* _Directions_:
Which lines of the listing hold the string "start"? Show each of them.

** Material provided follows **

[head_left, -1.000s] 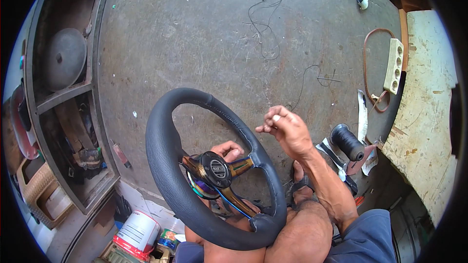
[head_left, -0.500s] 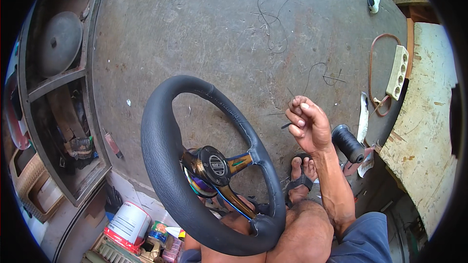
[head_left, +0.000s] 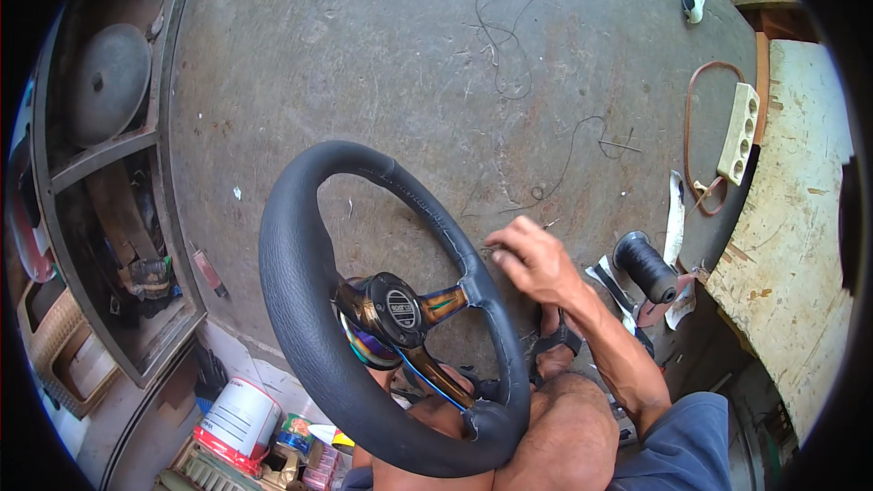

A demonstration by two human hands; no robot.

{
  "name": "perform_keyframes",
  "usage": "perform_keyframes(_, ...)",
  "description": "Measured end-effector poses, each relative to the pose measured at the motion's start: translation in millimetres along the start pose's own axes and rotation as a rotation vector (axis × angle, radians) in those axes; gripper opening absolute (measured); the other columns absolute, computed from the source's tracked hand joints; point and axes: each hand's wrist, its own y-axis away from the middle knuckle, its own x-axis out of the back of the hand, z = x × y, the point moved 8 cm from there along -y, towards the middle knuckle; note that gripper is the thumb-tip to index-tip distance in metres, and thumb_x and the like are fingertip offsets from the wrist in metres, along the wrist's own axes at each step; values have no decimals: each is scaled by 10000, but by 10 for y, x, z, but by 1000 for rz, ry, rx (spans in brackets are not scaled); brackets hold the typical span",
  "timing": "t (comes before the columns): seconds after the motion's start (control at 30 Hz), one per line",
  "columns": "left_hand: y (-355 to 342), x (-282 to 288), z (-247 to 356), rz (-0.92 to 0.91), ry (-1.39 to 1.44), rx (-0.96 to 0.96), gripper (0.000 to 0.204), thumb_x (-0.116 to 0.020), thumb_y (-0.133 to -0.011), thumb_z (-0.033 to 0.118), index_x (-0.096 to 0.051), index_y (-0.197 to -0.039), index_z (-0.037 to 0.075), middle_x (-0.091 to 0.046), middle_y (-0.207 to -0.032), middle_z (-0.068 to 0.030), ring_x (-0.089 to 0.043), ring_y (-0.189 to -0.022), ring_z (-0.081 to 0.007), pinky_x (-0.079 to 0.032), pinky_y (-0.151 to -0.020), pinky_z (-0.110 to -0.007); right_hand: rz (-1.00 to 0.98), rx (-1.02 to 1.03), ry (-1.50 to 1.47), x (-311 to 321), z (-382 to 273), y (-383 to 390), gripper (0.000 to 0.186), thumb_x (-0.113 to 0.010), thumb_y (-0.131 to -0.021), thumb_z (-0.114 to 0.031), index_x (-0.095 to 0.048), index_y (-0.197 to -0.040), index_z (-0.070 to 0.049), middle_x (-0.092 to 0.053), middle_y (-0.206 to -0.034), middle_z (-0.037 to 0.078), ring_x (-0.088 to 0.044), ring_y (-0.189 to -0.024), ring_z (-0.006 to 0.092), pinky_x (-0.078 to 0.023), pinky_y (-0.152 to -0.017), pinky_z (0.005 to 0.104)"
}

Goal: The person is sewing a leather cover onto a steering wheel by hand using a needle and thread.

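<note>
A black leather-covered steering wheel (head_left: 305,309) leans tilted over my knees, with a round dark hub (head_left: 396,307) and shiny bronze spokes. Pale stitching and a seam run along the right part of its rim. My right hand (head_left: 538,264) is just right of the rim, apart from it, fingers curled and pinched together; a thin pointed bit shows above the knuckles, but what the fingers hold is too small to make out. Dark thread (head_left: 573,156) lies on the floor beyond this hand. A spool of black thread (head_left: 647,268) stands right of my wrist. My left hand does not show.
A white power strip (head_left: 739,132) with a brown cord lies at the right, beside a worn pale board (head_left: 787,218). Loose thread (head_left: 500,32) is tangled farther off. On the left stands a metal-framed shelf (head_left: 105,159); a white and red tub (head_left: 241,418) is at the lower left.
My right hand has moved left and down toward the wheel's rim and turned from palm-up to back-up. The thread on the floor has shifted; the wheel is nearly unmoved.
</note>
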Motion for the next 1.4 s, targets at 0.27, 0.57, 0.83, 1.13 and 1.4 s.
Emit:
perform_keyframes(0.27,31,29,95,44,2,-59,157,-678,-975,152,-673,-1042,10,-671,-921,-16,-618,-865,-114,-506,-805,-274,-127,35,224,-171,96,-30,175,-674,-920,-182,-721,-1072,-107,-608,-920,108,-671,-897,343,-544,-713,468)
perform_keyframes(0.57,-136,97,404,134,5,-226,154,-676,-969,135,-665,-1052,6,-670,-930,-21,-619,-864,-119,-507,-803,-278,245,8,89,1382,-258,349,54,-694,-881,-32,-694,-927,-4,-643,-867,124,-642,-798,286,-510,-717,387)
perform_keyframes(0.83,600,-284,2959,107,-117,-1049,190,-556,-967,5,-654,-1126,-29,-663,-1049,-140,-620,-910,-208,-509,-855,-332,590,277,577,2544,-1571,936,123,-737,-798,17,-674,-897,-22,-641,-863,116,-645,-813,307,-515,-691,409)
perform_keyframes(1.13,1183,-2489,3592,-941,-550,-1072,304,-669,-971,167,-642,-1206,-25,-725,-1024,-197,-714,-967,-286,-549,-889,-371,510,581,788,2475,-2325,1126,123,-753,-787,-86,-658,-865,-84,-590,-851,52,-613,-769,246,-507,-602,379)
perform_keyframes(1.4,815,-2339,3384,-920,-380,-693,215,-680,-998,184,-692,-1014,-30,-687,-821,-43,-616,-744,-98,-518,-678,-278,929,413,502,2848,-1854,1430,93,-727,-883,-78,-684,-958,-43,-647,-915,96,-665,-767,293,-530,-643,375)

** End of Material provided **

* _Expected answer_:
  "description": "Measured end-effector poses, each relative to the pose measured at the motion's start: translation in millimetres along the start pose's own axes and rotation as a rotation vector (axis × angle, radians) in those axes; gripper opening absolute (measured); the other columns absolute, computed from the source's tracked hand joints; point and axes: each hand's wrist, its own y-axis away from the middle knuckle, its own x-axis out of the back of the hand, z = x × y, the point moved 8 cm from there along -y, towards the middle knuckle; note that gripper is the thumb-tip to index-tip distance in metres, and thumb_x and the like are fingertip offsets from the wrist in metres, along the wrist's own axes at each step; values have no decimals: each is scaled by 10000, but by 10 for y, x, z, but by 1000 for rz, ry, rx (spans in brackets are not scaled); brackets hold the typical span",
  "timing": "t (comes before the columns): seconds after the motion's start (control at 30 Hz), one per line",

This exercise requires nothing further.